For women, our lived experiences are maternal experiences
We generally think of lived experiences as our personal knowledge of the world around us. Collectively, all of these experiences influence what we are going to do next and how we are going to decide to do it. The experiences of women are unique in their challenges and rewards. More often than not, they are maternal in nature.
Maternal experiences are complex and expansive. They can cross through different phases of life: exploratory conversations you have with yourself about having children; choosing medical providers you trust; investigating fertility treatments; adopting or fostering a child; miscarriages, stilbirths, birthing a child through a C-section; feeling defeated and helpless; watching your baby be hospitalized in a NICU; attempting to breast feed, choosing to bottle feed, depression, anxiety, back pain; first days of school, last days of school, empty nesting; feeling strong and enabled; cooking meals for your neighbors or bringing them groceries during a pandemic; giving yourself permission to say no to an ask and instead prioritizing sleep or rest; giving your elderly father or grandfather a haircut during a pandemic since he can’t get to a barber; managing your parents finances and medication lists as they age in place.

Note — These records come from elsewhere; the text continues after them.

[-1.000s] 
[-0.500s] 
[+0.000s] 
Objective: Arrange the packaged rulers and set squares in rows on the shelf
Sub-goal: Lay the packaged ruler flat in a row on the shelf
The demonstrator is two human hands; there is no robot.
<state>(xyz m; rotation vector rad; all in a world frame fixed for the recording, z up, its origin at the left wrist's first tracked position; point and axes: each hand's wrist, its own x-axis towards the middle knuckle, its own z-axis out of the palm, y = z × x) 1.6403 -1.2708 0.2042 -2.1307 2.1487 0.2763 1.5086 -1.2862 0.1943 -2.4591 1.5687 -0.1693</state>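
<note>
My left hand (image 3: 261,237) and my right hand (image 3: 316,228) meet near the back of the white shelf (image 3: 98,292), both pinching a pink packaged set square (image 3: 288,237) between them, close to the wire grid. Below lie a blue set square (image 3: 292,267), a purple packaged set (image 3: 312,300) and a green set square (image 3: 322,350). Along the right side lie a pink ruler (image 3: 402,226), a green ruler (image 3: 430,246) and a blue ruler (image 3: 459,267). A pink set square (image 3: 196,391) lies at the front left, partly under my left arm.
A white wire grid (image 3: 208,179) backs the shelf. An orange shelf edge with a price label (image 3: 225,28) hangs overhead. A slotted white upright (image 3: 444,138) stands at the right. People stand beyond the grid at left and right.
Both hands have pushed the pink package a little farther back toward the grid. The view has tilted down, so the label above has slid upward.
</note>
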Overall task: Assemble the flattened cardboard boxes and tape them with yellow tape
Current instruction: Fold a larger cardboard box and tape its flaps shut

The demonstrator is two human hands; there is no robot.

If we expand our view of what it means to be or feel maternal, we would actually capture not only the burdens that need to be overcome, but the essence of the very thought processes and instincts that are required to care for ourselves and others. As a maternal health organization we believe this inclusive approach to be crucial when we consider that women are more likely to be caregivers for friends and family; more often to be tasked with identifying and procuring child care coverage or being the source of child care when it is not available; more likely to have pain not be taken seriously during medical visits; more likely to carry the mental load around daily decisions in a household or family. A broader approach to maternal health enables research and problem solving to more accurately include lived experiences in designing evidence-based policies or programs. It further supports the call to “put the M back” in Maternal and Child Health (MCH), by highlighting the wide range of social, psychological, and medical maternal factors which impact the short and long-term health of both mother and child. As the national agenda continues to prioritize creating strategies around reducing maternal morbidity and mortality, let us consider that our experiences and the availability of social, economic, and political resources may or may not enable or facilitate our choices. Choices which include choosing a provider who values the power of a strong patient relationship. Choices which include how to decide where and how to give birth. Choices which include how to care for our elders in our communities and at home, often while we struggle to care for children and ourselves. Significant sustainable advancement in maternal health will require researchers and policymakers to consider an augmented view which is currently centralized around pregnancy, childbirth, and infant well-being.